Figura 2 – Similaridades entre os constructos de TS e IS

Fonte: Elaborado pela autora (2015)

Os constructos apresentados como similares encontram-se na dimensão social, com foco na coordenação, integração da pluralidade de atores envolvidos (GÓMEZ et al., 2014), e inclusão social, permitindo um ambiente de cooperação e participação da sociedade civil no planejamento, monitoramento e avaliação de políticas sociais, resultando assim, melhoria na condição de vida das pessoas (OTTERLOO, 2010).

Um trabalho desenvolvido por Gómez et al. (2014), com o objetivo de analisar as diferenças entre os conceitos acima citados na percepção dos especialistas brasileiros que desenvolvem trabalhos na área, mostra que no processo, nos resultados e nas implicações e desdobramentos dos dois campos de estudo, apresentam divergências, conforme apresentado na Figura 3.

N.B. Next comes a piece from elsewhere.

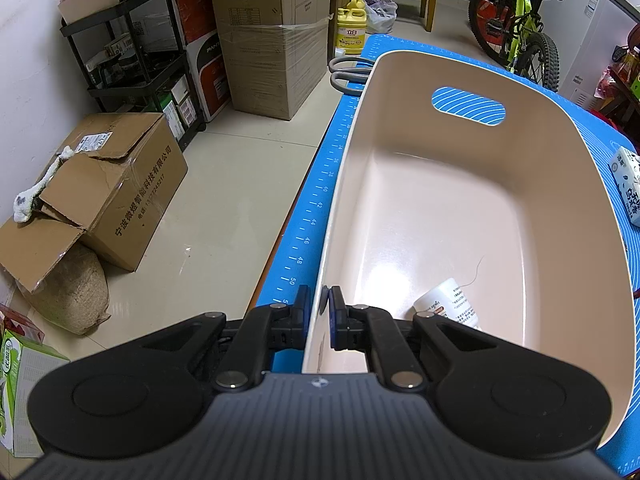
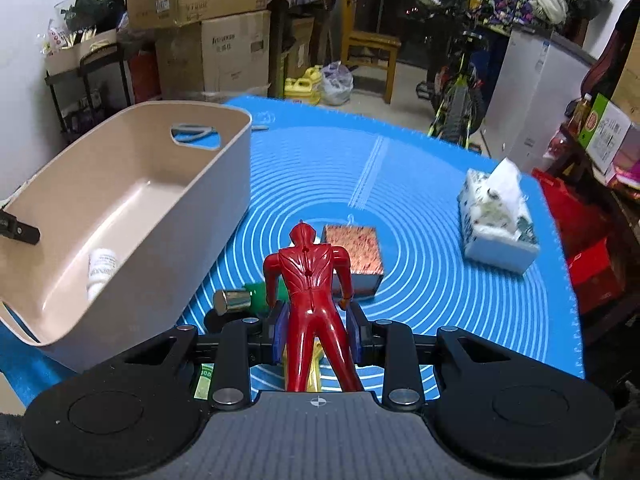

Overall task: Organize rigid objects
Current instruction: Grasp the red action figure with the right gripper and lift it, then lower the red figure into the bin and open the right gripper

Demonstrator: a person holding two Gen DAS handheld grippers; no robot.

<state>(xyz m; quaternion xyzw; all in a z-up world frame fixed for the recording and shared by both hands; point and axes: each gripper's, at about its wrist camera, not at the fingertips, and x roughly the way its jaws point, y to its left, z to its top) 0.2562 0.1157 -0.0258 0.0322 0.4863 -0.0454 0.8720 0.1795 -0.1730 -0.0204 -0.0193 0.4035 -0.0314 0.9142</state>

Figura 3 – Divergências entre os constructos de TS e IS

Fonte: Adaptado de Gómez et al. (2014)

Mesmo considerando os dois conceitos, suas relações, modelos e implicações complexas, tornando-os dentro de campos de conhecimento em construção (GÓMEZ et al., 2014), esse trabalho assume que as inovações sociais e tecnologias sociais possuem o mesmo objetivo da transformação social, porém, com propósitos diferentes. Assim, as inovações sociais têm o propósito de desenvolver tecnologias sociais (métodos, metodologias ou produtos) que incorporem a partir do processo de construção até sua aplicação o propósito da inclusão social e desenvolvimento econômico, social e ambiental.